Supervised Learning

VLM Image Classification

This recipe will teach you how to train an image classifier powered by vision-language models on tinker.

python -m tinker_cookbook.recipes.vlm_classifier.train \
    experiment_dir=./vlm_classifier \
    wandb_project=vlm-classifier \
    dataset=caltech101 \
    renderer_name=qwen3_5_disable_thinking \
    model_name=Qwen/Qwen3.6-35B-A3B

Currently, the qwen series of VLMs are supported.
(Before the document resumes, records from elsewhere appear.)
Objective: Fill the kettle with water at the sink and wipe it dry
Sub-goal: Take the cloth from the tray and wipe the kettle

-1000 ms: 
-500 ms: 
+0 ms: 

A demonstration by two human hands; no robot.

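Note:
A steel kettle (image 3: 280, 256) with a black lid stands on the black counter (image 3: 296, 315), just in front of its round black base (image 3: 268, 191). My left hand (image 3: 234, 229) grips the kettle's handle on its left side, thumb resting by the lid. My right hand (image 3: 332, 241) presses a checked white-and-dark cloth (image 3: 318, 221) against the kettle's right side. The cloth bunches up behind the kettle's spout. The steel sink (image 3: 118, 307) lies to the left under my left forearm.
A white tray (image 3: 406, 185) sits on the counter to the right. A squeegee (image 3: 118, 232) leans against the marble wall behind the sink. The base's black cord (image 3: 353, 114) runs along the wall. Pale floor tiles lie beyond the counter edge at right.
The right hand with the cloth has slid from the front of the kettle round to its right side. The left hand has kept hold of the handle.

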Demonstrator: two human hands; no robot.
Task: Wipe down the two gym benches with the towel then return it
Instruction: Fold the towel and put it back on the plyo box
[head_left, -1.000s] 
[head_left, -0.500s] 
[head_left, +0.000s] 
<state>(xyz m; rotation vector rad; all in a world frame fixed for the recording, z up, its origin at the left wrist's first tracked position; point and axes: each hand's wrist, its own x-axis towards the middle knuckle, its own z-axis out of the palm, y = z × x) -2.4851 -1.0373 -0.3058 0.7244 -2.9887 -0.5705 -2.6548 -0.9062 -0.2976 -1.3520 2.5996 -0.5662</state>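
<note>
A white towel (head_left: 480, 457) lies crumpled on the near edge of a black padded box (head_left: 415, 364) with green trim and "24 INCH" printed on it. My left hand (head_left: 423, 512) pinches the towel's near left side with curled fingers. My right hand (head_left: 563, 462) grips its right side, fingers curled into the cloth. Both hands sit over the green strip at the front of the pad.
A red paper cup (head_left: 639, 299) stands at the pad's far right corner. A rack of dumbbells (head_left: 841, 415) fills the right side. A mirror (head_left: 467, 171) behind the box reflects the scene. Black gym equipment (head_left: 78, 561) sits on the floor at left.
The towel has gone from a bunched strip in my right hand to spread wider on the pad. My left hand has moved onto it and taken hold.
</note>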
Running the above script after installing tinker-cookbook will fine-tune Qwen/Qwen3.6-35B-A3B on the caltech101 as an example.

Evaluation

Once trained, you can evaluate the class predictions from your VLM as follows:

python -m tinker_cookbook.recipes.vlm_classifier.eval \
    dataset=caltech101 \
    model_path=$YOUR_MODEL_PATH \
    model_name=Qwen/Qwen3.6-35B-A3B \
    renderer_name=qwen3_5_disable_thinking

This will print the test accuracy of your model.

Custom Datasets

You can add custom datasets by creating a custom SupervisedDatasetBuilder in tinker_cookbook.recipes.vlm_classifier.data if your dataset is available for download on Hugging Face, and has a column with your image, and a column with the image labels (note, you must also define a ClassLabel for mapping integer labels to a human-readable class name).

For more general datasets, you can subclass the base ClassifierDataset to load arbitrary image classification datasets in the provided classifier tooling.

Custom Evaluators

We provide a suite of evaluators in tinker_cookbook.recipes.vlm_classifier.eval for sampling from VLMs, parsing the predicted class name from the response, and computing evaluation metrics.

To define a custom evaluator for a new dataset, you can create a new EvaluatorBuilder if your dataset is available on Hugging Face, or you can subclass ClassifierEvaluator to add an arbitrary custom dataset and parsing strategy.